*To do*:
Reproduce word for word the lines between those holding "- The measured" and "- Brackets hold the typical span", inclusive, and nothing else from the data below.
-*-
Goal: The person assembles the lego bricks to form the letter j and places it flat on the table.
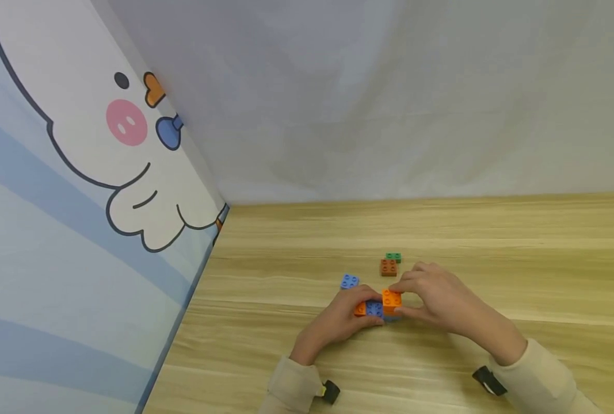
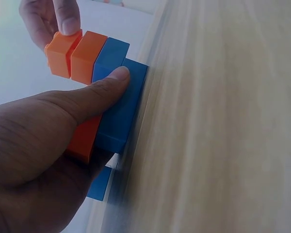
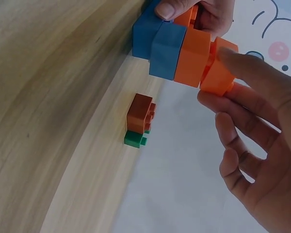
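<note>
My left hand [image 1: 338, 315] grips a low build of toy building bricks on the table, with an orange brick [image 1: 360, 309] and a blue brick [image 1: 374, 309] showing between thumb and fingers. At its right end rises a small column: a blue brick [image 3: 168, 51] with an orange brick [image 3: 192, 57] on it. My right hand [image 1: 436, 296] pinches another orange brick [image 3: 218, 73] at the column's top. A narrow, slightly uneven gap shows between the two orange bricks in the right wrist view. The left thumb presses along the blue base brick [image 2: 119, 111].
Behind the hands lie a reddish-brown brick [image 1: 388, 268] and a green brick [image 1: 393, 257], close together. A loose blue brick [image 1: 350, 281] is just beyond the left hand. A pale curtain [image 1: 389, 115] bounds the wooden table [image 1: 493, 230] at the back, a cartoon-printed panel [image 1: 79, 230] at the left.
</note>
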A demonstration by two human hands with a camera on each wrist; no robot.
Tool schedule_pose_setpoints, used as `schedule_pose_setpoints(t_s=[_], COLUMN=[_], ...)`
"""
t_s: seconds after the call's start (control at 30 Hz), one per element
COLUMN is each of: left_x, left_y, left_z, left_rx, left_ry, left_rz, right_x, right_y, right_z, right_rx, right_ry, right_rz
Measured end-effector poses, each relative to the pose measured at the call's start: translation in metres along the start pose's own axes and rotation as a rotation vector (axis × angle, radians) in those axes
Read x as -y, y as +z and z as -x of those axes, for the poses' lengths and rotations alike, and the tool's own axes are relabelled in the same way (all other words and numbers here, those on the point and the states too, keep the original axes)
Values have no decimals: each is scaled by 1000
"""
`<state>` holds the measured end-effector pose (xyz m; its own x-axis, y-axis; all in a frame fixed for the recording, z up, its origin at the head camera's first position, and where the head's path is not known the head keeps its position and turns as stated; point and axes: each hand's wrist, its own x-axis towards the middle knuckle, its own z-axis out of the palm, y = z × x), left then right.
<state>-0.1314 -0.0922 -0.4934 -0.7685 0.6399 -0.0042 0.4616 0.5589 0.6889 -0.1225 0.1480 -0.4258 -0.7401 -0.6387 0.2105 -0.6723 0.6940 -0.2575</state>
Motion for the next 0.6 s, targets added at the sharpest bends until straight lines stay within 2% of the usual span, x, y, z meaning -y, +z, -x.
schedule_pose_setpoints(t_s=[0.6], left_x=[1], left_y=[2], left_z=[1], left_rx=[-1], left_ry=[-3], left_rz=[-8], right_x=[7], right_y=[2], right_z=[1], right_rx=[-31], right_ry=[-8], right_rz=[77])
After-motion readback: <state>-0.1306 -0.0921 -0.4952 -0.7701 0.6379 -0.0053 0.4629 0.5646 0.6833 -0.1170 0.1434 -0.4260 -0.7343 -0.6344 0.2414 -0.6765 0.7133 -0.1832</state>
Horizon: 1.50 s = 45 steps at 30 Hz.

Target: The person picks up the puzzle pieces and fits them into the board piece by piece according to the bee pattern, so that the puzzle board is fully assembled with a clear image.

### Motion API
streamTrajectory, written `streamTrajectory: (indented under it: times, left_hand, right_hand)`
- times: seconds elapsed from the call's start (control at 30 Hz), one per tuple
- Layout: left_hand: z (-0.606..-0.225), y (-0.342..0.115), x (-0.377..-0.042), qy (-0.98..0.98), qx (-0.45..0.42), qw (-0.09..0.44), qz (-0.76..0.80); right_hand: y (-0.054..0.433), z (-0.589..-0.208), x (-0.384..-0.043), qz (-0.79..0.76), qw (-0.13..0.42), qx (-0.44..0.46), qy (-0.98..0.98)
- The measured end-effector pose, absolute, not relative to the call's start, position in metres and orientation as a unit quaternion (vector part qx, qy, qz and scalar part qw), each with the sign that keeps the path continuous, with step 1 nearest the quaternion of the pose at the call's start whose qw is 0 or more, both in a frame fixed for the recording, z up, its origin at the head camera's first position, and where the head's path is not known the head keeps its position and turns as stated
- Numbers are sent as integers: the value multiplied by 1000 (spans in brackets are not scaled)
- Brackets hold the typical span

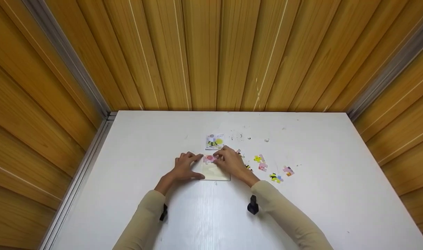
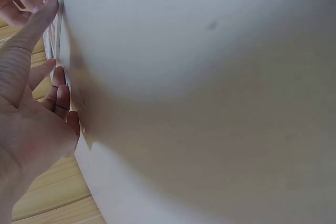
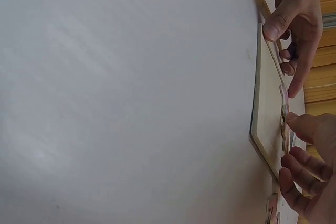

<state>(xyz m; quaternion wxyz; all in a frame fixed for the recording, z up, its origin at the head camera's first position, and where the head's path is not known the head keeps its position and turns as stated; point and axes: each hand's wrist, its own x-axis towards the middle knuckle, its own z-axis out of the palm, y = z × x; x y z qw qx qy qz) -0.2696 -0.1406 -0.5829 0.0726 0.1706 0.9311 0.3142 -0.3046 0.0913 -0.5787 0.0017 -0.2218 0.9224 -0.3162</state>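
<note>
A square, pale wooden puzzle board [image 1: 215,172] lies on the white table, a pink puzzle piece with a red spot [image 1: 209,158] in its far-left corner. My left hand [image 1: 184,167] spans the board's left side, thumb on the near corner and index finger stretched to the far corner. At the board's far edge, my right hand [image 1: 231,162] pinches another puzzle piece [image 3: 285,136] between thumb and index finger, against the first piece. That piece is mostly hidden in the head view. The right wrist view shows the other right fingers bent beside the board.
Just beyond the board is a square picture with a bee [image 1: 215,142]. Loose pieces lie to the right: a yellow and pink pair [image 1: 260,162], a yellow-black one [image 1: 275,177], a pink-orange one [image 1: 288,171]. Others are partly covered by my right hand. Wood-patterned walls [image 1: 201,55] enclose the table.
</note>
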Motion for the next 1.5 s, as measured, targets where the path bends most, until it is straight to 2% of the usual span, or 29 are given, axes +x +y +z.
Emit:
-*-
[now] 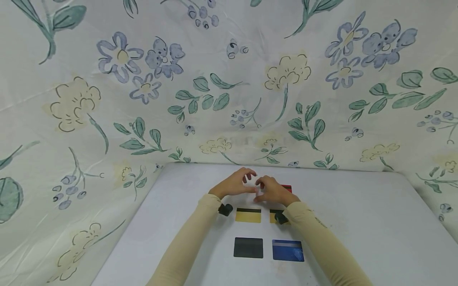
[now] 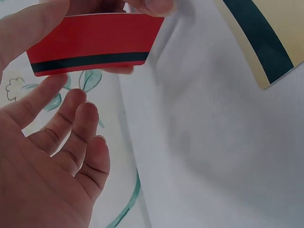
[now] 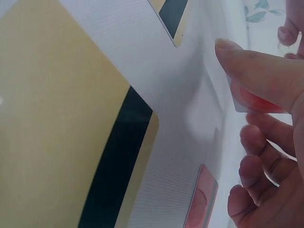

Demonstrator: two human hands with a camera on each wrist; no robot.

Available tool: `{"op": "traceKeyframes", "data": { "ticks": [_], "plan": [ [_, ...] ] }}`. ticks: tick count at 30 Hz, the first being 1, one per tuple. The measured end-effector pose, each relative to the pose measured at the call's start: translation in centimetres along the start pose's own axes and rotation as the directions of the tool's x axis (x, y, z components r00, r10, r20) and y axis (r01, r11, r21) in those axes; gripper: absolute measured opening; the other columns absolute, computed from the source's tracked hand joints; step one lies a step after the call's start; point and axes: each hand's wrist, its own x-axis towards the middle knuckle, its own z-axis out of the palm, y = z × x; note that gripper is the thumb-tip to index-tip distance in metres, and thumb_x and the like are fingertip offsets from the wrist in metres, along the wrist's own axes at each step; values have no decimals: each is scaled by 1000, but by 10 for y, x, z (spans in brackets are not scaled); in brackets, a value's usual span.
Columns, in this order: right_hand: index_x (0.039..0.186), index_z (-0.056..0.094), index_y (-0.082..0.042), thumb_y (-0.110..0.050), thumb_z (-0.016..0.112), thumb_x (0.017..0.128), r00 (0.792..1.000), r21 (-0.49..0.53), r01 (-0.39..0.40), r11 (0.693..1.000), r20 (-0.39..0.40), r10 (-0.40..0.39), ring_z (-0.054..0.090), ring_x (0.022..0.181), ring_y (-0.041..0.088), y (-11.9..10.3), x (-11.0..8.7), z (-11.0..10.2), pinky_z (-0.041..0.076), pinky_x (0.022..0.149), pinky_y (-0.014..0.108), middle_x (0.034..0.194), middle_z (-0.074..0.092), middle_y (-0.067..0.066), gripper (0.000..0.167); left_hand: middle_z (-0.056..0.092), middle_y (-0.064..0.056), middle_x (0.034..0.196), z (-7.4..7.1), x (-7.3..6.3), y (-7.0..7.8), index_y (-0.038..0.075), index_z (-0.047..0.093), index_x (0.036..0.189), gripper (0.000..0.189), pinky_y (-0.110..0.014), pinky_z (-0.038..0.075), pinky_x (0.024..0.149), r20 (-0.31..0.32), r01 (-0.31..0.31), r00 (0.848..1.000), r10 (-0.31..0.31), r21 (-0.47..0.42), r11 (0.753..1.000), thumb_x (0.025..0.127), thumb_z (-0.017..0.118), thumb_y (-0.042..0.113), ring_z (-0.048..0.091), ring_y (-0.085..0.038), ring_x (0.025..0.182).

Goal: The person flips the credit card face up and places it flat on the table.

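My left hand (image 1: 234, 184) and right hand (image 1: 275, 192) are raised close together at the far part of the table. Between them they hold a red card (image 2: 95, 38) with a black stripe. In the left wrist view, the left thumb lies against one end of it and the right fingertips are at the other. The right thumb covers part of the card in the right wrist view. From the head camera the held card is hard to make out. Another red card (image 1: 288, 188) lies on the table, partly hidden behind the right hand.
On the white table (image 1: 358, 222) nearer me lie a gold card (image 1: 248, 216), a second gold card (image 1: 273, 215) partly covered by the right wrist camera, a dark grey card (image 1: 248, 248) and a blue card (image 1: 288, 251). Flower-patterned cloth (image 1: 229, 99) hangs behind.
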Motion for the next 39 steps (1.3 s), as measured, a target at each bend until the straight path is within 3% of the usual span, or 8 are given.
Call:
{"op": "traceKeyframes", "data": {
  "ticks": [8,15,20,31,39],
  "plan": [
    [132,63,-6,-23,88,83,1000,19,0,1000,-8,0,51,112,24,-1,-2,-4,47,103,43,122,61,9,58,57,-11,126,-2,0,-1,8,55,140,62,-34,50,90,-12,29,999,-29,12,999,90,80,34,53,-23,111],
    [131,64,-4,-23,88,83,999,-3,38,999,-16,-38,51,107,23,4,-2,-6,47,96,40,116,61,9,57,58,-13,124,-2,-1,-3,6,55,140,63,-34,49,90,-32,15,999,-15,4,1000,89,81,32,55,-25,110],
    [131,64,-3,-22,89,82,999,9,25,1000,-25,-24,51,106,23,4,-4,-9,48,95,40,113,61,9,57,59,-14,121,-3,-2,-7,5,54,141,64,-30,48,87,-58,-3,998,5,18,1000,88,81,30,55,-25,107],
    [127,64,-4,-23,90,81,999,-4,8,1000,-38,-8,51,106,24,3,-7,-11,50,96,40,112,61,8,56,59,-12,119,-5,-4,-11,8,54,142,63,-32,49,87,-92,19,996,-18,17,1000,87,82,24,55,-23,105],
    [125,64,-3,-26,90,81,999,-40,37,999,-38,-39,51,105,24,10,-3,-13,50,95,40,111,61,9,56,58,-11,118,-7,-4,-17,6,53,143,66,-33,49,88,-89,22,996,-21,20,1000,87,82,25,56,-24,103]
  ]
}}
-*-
*Exercise response*:
- The measured end-effector pose, absolute, not relative to the call's start, position in metres and orientation as a unit quaternion (vector part qx, qy, qz and scalar part qw), each with the sign that keeps the path continuous, with step 1 nearest the quaternion of the pose at the call's start whose qw is 0 or more, both in a frame fixed for the recording, z up, its origin at the head camera's first position, and where the head's path is not known the head keeps its position and turns as stated
- Numbers are sent as integers: the value multiplied by 1000 (spans in brackets are not scaled)
- Brackets hold the typical span

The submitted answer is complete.